> **About this task**:
Determine how many lines of the entries include the word "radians", and report that number with no further text.
*** Opening Excerpted records ***
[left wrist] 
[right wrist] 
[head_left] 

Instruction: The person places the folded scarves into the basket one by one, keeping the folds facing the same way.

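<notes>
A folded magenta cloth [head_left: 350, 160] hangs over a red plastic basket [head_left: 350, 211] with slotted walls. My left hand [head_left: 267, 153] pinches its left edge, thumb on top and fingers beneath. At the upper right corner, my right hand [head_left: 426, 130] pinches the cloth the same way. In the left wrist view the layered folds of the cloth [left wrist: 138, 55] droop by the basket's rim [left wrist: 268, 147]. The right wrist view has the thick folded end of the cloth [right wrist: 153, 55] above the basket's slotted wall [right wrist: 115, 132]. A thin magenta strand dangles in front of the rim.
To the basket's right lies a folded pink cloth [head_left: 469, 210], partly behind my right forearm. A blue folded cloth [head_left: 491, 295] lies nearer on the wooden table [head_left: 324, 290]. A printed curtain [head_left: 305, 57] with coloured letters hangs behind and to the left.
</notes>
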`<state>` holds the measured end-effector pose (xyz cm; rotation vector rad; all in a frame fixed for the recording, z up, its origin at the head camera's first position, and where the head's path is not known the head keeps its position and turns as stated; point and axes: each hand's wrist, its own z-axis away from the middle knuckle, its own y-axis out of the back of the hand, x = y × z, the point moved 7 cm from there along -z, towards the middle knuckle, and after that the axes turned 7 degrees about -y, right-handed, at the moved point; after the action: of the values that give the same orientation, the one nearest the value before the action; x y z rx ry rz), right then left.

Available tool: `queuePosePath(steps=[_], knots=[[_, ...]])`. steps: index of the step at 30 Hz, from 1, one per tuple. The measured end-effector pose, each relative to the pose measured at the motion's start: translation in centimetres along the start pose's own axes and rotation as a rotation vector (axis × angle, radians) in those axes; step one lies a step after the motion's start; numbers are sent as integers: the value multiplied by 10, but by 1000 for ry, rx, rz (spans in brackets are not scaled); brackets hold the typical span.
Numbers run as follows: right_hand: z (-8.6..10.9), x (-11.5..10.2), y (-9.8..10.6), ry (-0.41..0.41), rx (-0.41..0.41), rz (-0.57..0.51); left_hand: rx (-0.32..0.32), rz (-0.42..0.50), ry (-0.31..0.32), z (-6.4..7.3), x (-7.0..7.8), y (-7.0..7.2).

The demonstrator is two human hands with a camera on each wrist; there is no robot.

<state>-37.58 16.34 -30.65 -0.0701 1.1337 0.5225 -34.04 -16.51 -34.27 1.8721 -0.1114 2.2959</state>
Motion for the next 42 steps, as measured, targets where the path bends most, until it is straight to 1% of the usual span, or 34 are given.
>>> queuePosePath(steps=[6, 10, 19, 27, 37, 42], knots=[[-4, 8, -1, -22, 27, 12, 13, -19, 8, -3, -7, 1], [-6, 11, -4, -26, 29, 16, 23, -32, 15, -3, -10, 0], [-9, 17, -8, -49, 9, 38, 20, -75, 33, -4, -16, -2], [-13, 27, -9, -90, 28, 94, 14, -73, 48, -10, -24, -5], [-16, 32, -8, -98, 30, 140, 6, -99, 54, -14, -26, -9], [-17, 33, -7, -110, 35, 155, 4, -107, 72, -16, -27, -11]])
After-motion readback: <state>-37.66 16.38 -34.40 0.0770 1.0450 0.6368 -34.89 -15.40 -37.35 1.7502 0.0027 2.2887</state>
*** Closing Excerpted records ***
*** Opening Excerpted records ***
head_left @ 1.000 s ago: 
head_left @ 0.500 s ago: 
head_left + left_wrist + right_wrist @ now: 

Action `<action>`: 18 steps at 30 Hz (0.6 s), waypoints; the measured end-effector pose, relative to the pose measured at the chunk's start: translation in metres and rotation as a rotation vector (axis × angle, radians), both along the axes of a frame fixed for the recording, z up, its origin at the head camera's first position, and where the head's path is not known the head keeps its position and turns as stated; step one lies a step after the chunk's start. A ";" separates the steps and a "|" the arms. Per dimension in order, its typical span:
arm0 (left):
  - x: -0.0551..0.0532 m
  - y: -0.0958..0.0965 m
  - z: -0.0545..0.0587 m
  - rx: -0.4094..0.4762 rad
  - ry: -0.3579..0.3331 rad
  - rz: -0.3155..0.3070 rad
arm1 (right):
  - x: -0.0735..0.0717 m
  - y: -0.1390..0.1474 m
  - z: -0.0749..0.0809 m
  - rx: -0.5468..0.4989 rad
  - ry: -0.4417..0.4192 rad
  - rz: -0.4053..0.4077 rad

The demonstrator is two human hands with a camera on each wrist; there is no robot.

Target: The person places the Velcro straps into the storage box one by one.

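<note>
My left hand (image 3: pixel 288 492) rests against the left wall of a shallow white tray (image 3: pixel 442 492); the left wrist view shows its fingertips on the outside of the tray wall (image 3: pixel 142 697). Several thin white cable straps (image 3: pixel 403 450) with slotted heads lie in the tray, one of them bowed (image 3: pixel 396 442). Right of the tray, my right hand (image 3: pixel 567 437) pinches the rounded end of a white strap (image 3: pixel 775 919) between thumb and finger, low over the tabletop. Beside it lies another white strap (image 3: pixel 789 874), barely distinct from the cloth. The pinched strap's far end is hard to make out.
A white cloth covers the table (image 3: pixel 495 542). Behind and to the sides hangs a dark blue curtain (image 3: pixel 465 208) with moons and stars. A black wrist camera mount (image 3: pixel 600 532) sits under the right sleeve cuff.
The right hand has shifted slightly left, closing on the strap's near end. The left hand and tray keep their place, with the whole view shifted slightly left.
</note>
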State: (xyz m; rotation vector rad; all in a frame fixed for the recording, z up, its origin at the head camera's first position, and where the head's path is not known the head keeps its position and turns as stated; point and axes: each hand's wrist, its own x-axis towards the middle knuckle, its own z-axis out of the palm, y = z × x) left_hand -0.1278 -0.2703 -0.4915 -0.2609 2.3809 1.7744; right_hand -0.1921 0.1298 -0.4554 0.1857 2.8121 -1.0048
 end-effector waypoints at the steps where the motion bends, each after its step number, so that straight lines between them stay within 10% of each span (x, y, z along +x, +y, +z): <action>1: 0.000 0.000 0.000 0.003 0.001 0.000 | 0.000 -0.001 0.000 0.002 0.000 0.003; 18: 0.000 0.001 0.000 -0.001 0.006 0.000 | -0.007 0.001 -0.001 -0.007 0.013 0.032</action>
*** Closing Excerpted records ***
> **Answer to this problem**:
2